Last week, I posted at what you can do with Evernote.  Hopefully you’ve had a chance to get hands-on with Evernote in the last few days and got a feel for how awesome it really is.  Once you do get started with Evernote, you’ll wonder what you did without it.

Evernote in History Class

(Photo courtesy: Library of Congress)

Continuing on in the “Evernote for the Social Studies” series, today I wanted to take a look at how Evernote can help students in History class.  For this post, I contacted a former student of mine and asked if she would be willing to take a few minutes with me and take a look at what Evernote could do for her in her History class.

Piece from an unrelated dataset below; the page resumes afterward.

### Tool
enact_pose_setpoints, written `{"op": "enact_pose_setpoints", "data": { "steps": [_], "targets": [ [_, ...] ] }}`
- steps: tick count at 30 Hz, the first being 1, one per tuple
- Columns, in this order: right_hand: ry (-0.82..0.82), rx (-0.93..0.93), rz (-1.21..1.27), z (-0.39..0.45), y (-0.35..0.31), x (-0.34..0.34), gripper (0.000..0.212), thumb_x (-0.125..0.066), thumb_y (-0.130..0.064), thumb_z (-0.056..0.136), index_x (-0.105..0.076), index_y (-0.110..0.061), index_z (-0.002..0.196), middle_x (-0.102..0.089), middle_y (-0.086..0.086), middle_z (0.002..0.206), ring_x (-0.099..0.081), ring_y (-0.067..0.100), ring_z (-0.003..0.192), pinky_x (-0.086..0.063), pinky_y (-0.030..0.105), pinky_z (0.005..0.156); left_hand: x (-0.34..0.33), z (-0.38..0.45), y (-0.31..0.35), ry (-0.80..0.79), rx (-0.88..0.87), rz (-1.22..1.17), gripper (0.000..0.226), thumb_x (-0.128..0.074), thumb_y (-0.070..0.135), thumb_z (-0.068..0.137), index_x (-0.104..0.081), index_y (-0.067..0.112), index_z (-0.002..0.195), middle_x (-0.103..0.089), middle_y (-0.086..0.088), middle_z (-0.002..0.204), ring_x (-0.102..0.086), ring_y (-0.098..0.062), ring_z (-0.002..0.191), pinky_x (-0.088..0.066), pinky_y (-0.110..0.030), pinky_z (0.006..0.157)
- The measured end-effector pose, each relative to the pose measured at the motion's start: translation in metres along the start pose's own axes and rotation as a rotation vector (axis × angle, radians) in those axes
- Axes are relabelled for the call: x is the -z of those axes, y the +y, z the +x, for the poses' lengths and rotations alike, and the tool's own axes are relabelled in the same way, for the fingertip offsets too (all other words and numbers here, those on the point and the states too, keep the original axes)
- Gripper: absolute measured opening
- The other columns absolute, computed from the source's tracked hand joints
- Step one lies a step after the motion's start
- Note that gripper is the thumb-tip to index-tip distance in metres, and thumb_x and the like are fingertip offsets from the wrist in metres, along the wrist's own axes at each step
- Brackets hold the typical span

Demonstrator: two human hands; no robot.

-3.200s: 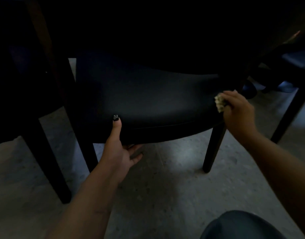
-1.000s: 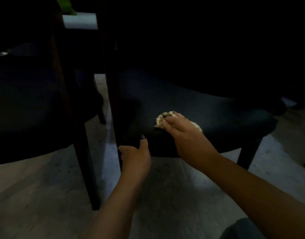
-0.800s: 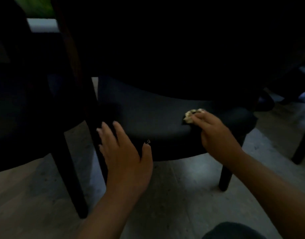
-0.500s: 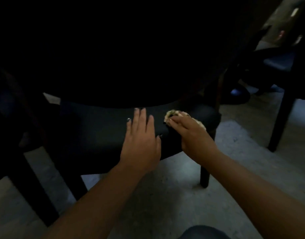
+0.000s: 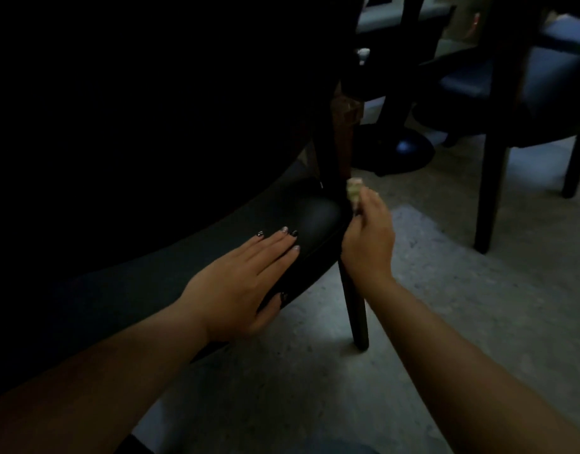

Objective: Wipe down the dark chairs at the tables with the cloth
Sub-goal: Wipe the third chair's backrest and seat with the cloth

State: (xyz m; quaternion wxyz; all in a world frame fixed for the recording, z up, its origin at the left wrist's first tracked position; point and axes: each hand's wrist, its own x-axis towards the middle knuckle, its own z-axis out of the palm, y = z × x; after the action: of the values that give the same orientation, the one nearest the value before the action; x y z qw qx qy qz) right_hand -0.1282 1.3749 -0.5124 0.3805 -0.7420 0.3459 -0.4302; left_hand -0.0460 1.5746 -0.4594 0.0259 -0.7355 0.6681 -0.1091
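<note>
A dark padded chair [image 5: 314, 214] stands in front of me, most of it lost in shadow under a table. My left hand [image 5: 246, 276] lies flat on the seat's front right corner, fingers straight, thumb hooked under the edge. My right hand [image 5: 367, 237] grips a small crumpled pale cloth [image 5: 354, 191] and holds it against the chair's right side, where the brown upright [image 5: 342, 139] meets the seat, above the front leg [image 5: 355, 309].
A second dark chair [image 5: 524, 90] stands at the right on the grey speckled floor [image 5: 462, 290]. A round black table base [image 5: 400, 152] sits behind the first chair. The upper left is black shadow.
My right hand has carried the cloth off the seat top to the chair's right side post. My left hand stays flat on the seat. The view has swung to the right.
</note>
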Motion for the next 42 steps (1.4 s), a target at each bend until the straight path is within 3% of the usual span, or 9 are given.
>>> {"op": "enact_pose_setpoints", "data": {
  "steps": [3,9,12,17,22,29,34,37,42],
  "targets": [
    [0.034,-0.436,0.291,0.05,0.01,-0.003,0.04,-0.039,-0.011,0.099,-0.048,-0.013,0.137,-0.055,0.006,0.133,-0.052,0.016,0.121,-0.041,0.028,0.103,-0.005,0.001,-0.002,0.023,0.0,-0.049,0.066,-0.056,0.035,0.084,-0.046,0.007,0.142,-0.042,-0.012,0.149,-0.035,-0.022,0.141,-0.02,-0.041,0.115],
    [-0.426,-0.562,0.482,0.115,-0.014,-0.023,0.031,-0.047,-0.02,0.095,-0.068,-0.014,0.073,-0.063,-0.002,0.057,-0.059,0.014,0.055,-0.044,0.021,0.05,-0.008,0.004,-0.006,0.051,0.007,-0.113,0.063,-0.049,0.036,0.083,-0.051,0.006,0.139,-0.046,-0.011,0.146,-0.041,-0.022,0.138,-0.032,-0.039,0.113],
    [-0.449,-0.362,0.567,0.144,-0.053,-0.021,0.042,-0.049,-0.016,0.091,-0.071,-0.018,0.055,-0.063,-0.001,0.055,-0.06,0.023,0.059,-0.045,0.03,0.062,-0.01,0.004,-0.007,0.054,0.019,-0.103,0.063,-0.049,0.037,0.083,-0.052,0.008,0.139,-0.046,-0.009,0.147,-0.041,-0.021,0.137,-0.033,-0.038,0.112],
    [-0.177,-0.109,0.612,0.128,-0.065,-0.023,0.029,-0.043,-0.009,0.098,-0.064,-0.011,0.117,-0.07,0.008,0.097,-0.065,0.008,0.086,-0.052,0.017,0.074,-0.009,0.004,-0.008,0.067,0.018,-0.101,0.062,-0.051,0.036,0.082,-0.054,0.009,0.137,-0.048,-0.007,0.146,-0.043,-0.019,0.136,-0.033,-0.037,0.112],
    [-0.029,0.232,0.059,0.043,-0.019,-0.013,0.041,-0.048,0.004,0.094,-0.048,0.002,0.135,-0.051,0.016,0.138,-0.043,0.021,0.133,-0.028,0.011,0.108,-0.011,0.004,-0.01,0.078,0.008,-0.116,0.062,-0.053,0.035,0.081,-0.055,0.008,0.136,-0.048,-0.009,0.146,-0.043,-0.021,0.137,-0.039,-0.041,0.11],
    [-0.221,1.451,-1.115,0.11,-0.048,-0.017,0.034,-0.047,-0.015,0.09,-0.067,-0.012,0.117,-0.064,0.01,0.123,-0.054,0.029,0.124,-0.037,0.042,0.107,-0.013,0.003,-0.011,0.069,0.029,-0.13,0.061,-0.051,0.036,0.083,-0.053,0.01,0.139,-0.047,-0.008,0.147,-0.043,-0.021,0.137,-0.038,-0.04,0.111],
    [-0.51,1.223,-1.508,0.111,-0.069,-0.028,0.025,-0.047,-0.019,0.094,-0.065,-0.015,0.111,-0.063,0.006,0.116,-0.054,0.028,0.119,-0.032,0.045,0.11,-0.011,0.006,-0.011,0.081,0.036,-0.143,0.06,-0.05,0.035,0.084,-0.052,0.009,0.138,-0.047,-0.008,0.147,-0.044,-0.02,0.136,-0.035,-0.036,0.112],
    [-0.731,0.889,-1.114,0.092,-0.058,-0.033,0.025,-0.046,-0.012,0.094,-0.061,-0.01,0.115,-0.057,0.012,0.119,-0.051,0.028,0.115,-0.032,0.041,0.107,-0.009,0.003,-0.009,0.086,0.084,-0.14,0.061,-0.049,0.036,0.084,-0.052,0.007,0.138,-0.048,-0.01,0.146,-0.045,-0.021,0.134,-0.036,-0.035,0.112],
    [-0.481,0.293,-0.417,0.054,-0.055,-0.031,0.046,-0.043,-0.003,0.095,-0.048,-0.017,0.138,-0.05,0.011,0.138,-0.051,0.028,0.122,-0.042,0.038,0.104,-0.002,-0.001,-0.004,0.141,0.259,-0.113,0.066,-0.046,0.039,0.081,-0.052,0.002,0.135,-0.051,-0.015,0.14,-0.052,-0.028,0.125,-0.039,-0.037,0.102]
  ]
}}
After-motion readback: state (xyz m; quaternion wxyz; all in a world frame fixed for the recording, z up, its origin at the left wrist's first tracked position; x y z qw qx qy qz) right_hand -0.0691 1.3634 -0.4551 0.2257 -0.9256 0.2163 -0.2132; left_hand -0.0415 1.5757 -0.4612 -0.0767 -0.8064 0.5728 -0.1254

Digitize and Organize your notes

As I sat down with her and we began to discuss what she was doing in her classes, she showed me some of the notes that she had taken in her class.  Currently, she’s in 8th grade and taking a United States History class from Colonization period to the end of Reconstruction of the American Civil War.  The notes had been done on loose-leaf notebook paper and she kept them in a folder specifically for that class.  As we discussed the positives and negatives of taking and retaining notes that way, the one thing that concerned her was loosing her notes.  Here’s where I showed her where Evernote could step in and take care of that problem.  To start off with, we created a new notebook “US History Notes” in her Evernote account (age requirement is 13 yrs old for any users of Evernote, see the privacy policy).  Using the Evernote app on her Ipod Touch, we took a snapshot of her notes:

She like the idea of creating a “notebook” specially for her US History class for quick and easy organization.  What I also showed her as well was how Evernote can help her refresh on her notes and prepare for a test.  On the notes above, we looked at Evernote’s search feature to quickly find needed notes.  Once she took the snapshot of her notes, she would title them–i.e. Jamestown notes:

Notice how performing a search of “jamestown” in her Evernote notes came up with her Jamestown notes and how Evernote highlighted the searched term in yellow.  As a side note, if you are a premium user you can also search for text in the image themselves.

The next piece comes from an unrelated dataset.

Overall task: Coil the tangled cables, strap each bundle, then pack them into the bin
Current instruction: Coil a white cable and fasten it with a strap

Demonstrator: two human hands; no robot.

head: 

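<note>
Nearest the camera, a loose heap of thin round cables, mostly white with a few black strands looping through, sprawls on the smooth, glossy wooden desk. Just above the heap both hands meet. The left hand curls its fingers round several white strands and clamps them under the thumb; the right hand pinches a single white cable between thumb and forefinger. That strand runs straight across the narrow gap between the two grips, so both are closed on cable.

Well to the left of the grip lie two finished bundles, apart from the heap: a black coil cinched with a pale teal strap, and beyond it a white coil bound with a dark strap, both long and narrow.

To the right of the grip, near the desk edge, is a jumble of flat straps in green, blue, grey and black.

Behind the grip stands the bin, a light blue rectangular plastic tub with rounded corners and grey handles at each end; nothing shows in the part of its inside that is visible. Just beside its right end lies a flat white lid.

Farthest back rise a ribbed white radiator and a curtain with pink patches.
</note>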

At the end of our discussion of Evernote, she said she was going to try using Evernote for the next couple of weeks and see how it will help her.  I’ll be updating everyone as she continues to use Evernote over the next few days.  In her words, she classified Evernote as “cool”.  Yes my fellow educators, Evernote will make your students say “cool”.


Staying up-to-date on current events with Evernote

The interesting part of history is that it does’t stop, history happens every day.  If you plan on having your students keep up with current events throughout the school year, why not have them clip articles with Evernote?  As my former student did for her history notes, have your students create a notebook in their Evernote account and name it something like “Current Events”.  If they have the Evernote Webclipper installed on their internet browsers (weather it be at home or at school) they can clip a article that they like or over a topic that you choose for them.  Here’s an example of article I clipped and also added a short response, the article is over the events in Libya.  What’s good about this is that students can email you the article they clipped or share in on Facebook, Twitter, or copy the note URL and put it in their Livebinder.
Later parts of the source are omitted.